Task objective :: Every line of the material below needs to be copied exactly; omit the pictures.

##### Input data #####

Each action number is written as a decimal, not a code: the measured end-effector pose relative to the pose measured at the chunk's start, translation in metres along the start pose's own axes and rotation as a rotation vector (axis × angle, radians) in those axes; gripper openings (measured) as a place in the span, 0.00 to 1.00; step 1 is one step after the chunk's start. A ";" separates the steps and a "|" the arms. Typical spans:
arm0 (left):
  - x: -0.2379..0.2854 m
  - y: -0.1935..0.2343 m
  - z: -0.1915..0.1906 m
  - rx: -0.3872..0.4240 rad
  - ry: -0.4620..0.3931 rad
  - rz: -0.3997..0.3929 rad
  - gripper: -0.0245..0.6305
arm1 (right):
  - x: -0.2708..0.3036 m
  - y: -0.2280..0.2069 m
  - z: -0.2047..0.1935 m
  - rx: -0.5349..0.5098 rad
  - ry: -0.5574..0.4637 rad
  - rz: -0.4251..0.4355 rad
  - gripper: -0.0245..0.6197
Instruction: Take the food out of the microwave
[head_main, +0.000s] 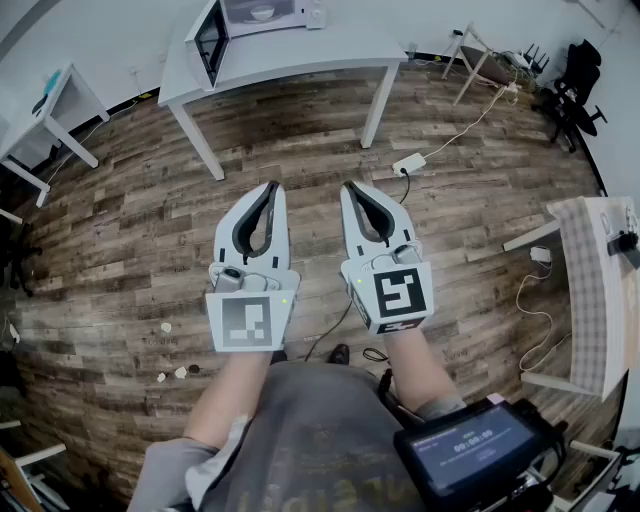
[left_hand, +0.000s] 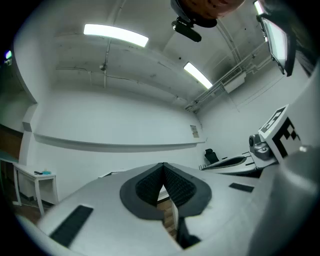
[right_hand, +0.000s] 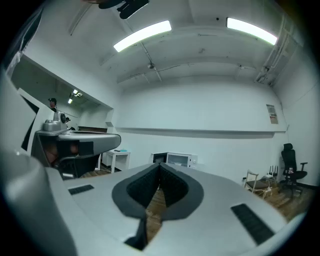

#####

Exercise answer ::
Each action number is written as a decimal, not a code: the measured end-effector pose relative to the pose measured at the chunk's start, translation in metres along the start pose's own axes and rotation as a rotation vector (axis × angle, radians) in those axes; gripper openings (measured) as a place in the span, 0.00 to 1.00; step 1 is one step after the chunk's start. A ";" separates the steps and a "|" the arms. Typical spans:
arm0 (left):
  - x: -0.2379..0.2854 m
  - y: -0.1935..0.2343 m
  - z: -0.1915..0.1906 m
  - rx: -0.3872..0.4240 rad
  - ry: -0.4620..0.3931 rad
  - rz: -0.3997..0.3929 rad
  - gripper: -0.0245..0.6305
arm1 (right):
  - x: -0.2708..0.3036 m
  - y: -0.2280..0.2069 m
  - z: -0.2047..0.1935 m
  - rx: -0.5349..0.5098 rad
  - ry: -0.5574..0.4637 rad
  - rz: -0.4251..0.4355 rad
  - gripper: -0.0245..0.6197
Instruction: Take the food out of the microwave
[head_main, +0.000s] 
[left_hand, +0.000s] 
[right_hand, +0.000s] 

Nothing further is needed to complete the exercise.